BEGIN Source data

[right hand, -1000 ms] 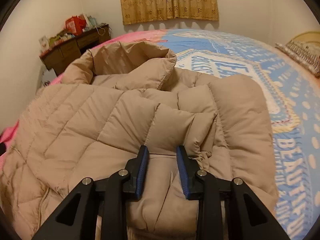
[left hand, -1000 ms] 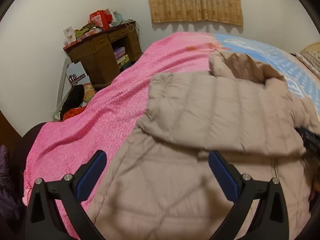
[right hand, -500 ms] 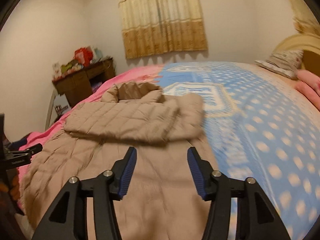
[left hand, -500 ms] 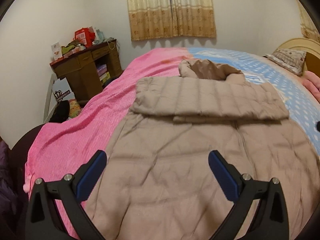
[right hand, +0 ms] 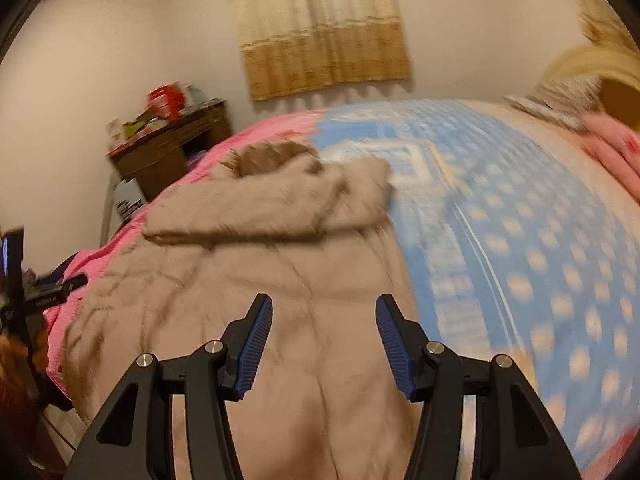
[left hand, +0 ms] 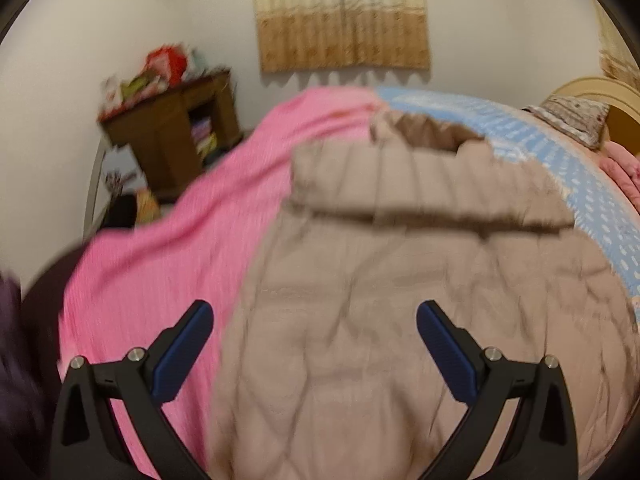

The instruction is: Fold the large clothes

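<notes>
A large beige quilted jacket lies spread on the bed, its sleeves folded across the chest and its hood at the far end. It also shows in the right wrist view. My left gripper is wide open and empty above the jacket's lower left part. My right gripper is open and empty above the jacket's lower right part. The left gripper's tool shows at the left edge of the right wrist view.
The bed has a pink cover on the left and a blue patterned sheet on the right. A cluttered brown desk stands by the far wall. Pillows lie by the headboard at right. A curtain hangs behind.
My right gripper let go of the jacket fold, opened and drew back toward the hem. My left gripper pulled back too. Both views are now blurred by motion.
</notes>
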Action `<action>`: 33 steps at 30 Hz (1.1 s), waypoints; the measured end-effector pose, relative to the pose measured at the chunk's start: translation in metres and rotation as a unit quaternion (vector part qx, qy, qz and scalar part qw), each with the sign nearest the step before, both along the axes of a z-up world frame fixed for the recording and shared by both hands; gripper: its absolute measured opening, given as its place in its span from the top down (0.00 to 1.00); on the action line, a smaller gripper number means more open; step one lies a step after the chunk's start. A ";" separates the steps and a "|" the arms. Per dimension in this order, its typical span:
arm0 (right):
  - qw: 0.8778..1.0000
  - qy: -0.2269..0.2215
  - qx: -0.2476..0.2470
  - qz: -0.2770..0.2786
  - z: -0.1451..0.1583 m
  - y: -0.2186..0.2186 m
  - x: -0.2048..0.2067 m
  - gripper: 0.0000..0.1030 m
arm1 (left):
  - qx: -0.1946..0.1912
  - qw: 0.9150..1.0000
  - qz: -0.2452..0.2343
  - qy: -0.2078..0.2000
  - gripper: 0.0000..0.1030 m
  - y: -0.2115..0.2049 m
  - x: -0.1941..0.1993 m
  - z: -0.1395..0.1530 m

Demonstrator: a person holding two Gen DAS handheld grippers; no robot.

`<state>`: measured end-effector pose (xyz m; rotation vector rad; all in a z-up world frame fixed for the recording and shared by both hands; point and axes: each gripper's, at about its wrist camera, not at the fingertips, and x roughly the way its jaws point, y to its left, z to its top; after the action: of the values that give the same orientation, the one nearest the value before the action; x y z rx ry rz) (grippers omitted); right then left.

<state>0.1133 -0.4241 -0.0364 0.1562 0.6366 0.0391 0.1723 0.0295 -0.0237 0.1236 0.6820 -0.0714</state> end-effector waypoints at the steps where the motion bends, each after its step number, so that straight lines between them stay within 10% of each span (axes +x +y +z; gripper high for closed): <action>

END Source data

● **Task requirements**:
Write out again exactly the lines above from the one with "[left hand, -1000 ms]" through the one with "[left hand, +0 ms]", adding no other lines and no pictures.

● **Task solution**:
[left hand, -1000 ms] 
[right hand, -500 ms] 
[left hand, -500 ms] 
[right hand, +0 ms] 
[left hand, +0 ms] 

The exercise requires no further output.